# Dataset excerpt

%%

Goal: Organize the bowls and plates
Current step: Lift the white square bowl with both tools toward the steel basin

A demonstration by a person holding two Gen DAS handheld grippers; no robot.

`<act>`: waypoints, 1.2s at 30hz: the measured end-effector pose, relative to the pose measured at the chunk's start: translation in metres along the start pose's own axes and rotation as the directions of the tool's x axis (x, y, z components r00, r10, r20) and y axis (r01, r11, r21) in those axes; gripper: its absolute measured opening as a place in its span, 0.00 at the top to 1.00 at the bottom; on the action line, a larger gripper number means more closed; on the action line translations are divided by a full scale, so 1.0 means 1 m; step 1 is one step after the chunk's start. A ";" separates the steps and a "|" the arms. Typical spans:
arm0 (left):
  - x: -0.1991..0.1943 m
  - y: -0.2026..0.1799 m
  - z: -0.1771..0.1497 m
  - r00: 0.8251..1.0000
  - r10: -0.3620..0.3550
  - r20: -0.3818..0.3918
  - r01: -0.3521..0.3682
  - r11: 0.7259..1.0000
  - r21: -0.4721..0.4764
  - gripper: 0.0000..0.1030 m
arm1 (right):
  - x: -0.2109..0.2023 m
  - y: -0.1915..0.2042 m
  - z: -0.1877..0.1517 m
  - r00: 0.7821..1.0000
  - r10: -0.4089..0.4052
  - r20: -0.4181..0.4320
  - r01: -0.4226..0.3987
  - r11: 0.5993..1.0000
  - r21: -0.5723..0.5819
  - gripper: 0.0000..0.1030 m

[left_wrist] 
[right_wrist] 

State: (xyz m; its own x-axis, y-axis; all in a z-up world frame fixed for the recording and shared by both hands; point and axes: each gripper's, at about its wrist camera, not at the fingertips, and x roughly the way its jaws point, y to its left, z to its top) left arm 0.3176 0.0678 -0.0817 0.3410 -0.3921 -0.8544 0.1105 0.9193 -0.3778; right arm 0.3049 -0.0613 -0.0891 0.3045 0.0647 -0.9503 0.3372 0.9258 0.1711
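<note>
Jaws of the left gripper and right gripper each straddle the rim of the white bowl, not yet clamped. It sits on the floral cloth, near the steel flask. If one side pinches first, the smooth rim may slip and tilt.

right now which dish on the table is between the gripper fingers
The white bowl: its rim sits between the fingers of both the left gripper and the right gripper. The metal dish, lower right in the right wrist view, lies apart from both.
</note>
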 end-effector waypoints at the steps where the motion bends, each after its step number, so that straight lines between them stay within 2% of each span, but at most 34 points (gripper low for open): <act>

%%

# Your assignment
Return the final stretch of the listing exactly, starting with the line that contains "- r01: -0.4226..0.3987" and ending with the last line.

# Response area
  - r01: -0.4226..0.3987
  - r11: 0.5993..1.0000
  - r21: -0.5723..0.5819
  - gripper: 0.0000..0.1030 m

[left_wrist] 
[right_wrist] 

State: (xyz m; its own x-axis, y-axis; all in a z-up world frame fixed for the recording and shared by both hands; point and axes: each gripper's, at about its wrist camera, not at the fingertips, and x roughly the way its jaws point, y to its left, z to its top) left arm 0.3176 0.0678 -0.0817 0.3410 -0.3921 -0.8544 0.1105 0.9193 -0.3778; right arm 0.3049 -0.0613 -0.0891 0.3045 0.0647 -0.9503 0.3372 0.9258 0.1711
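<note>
Jaws of the left gripper and right gripper each straddle the rim of the white bowl, not yet clamped. It sits on the floral cloth, near the steel flask. If one side pinches first, the smooth rim may slip and tilt.

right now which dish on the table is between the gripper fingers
The white bowl: its rim sits between the fingers of both the left gripper and the right gripper. The metal dish, lower right in the right wrist view, lies apart from both.
</note>
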 end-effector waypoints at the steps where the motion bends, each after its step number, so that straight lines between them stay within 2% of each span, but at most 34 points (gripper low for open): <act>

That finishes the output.